Description
The adoption of Electronic Health Record (EHR) systems is growing at a fast pace in the U.S., and this growth results in very large quantities of patient clinical data becoming available in electronic format, with tremendous potential, coupled with growing concern for patient confidentiality breaches. Secondary use of clinical data is essential to fulfill the potential for personalized healthcare, improved healthcare management, and effective clinical research. De-identification of patient data has been proposed as a solution to both facilitate secondary use of clinical data, and to protect patient data confidentiality. The majority of clinical data found in the EHR is represented as narrative text clinical notes, and de-identification of clinical text is a tedious and costly manual endeavor. Automated approaches based on Natural Language Processing have been implemented and evaluated, allowing for much faster de-identification than manual approaches, with comparable protection.
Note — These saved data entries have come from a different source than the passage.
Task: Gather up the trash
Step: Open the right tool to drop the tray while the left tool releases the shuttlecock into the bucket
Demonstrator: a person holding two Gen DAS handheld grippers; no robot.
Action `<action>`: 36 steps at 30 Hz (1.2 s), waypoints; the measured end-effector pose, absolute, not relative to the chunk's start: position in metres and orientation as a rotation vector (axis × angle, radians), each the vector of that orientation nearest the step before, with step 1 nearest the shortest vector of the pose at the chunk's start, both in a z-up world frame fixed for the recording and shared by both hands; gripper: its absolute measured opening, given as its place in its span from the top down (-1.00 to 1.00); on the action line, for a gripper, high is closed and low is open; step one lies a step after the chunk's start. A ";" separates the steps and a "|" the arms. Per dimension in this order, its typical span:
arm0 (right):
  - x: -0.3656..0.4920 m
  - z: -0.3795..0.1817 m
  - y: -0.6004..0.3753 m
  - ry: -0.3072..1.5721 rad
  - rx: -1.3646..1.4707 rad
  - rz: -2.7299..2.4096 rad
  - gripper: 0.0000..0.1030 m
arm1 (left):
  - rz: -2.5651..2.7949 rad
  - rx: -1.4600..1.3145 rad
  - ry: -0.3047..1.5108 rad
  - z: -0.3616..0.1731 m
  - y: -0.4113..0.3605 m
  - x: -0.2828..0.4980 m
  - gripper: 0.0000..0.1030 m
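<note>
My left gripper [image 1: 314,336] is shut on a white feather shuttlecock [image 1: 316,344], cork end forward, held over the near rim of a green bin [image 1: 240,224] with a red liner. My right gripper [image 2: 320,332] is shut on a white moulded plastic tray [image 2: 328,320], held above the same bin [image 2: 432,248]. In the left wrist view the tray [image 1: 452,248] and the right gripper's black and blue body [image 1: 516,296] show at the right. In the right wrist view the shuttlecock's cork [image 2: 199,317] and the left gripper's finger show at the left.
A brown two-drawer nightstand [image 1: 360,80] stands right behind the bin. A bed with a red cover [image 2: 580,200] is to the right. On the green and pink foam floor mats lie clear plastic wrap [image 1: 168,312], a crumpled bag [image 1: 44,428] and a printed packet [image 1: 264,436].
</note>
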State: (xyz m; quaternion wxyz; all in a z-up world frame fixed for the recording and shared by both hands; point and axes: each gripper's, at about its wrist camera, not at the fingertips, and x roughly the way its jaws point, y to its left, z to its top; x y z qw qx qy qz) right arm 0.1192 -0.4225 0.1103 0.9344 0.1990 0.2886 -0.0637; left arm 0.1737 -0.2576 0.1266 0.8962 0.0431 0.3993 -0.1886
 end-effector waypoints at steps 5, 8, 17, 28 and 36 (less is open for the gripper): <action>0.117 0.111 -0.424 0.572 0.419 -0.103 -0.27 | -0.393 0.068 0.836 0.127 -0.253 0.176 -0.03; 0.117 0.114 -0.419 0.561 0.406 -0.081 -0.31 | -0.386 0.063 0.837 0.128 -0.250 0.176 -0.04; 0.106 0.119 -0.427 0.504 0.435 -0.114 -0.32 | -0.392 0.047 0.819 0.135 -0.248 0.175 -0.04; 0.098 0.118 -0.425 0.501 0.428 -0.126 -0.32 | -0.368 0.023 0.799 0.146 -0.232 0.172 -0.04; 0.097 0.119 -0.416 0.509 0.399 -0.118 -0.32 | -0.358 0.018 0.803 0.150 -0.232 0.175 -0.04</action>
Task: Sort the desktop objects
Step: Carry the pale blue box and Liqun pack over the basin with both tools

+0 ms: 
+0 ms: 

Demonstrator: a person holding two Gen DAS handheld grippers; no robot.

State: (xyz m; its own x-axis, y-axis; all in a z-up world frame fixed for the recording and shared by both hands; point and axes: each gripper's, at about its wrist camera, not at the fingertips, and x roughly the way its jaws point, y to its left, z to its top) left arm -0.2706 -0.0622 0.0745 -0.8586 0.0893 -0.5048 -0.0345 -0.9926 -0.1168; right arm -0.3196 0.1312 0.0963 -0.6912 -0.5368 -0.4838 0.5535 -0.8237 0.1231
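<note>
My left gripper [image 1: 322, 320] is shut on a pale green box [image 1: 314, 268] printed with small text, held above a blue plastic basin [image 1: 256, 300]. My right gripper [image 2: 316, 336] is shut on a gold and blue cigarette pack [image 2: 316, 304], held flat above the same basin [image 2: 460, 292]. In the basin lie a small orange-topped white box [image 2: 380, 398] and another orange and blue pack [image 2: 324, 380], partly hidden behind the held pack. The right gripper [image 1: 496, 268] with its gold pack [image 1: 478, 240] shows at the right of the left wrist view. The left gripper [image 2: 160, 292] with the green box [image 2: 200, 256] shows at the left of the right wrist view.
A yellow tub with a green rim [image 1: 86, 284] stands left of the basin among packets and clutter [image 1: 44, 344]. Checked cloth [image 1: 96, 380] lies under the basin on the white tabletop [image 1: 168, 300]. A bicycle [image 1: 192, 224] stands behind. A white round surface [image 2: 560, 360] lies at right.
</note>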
However, despite these advances, health care providers have been reluctant to use automated de-identification to share clinical data for secondary use. On the one hand, IRBs and privacy officers are wary of the possible risks; on the other hand, researchers are concerned about obfuscation of critical medical information in the de-identification process.
Learning Objective 1: Contrast characteristics and challenges of clinical text de-identification.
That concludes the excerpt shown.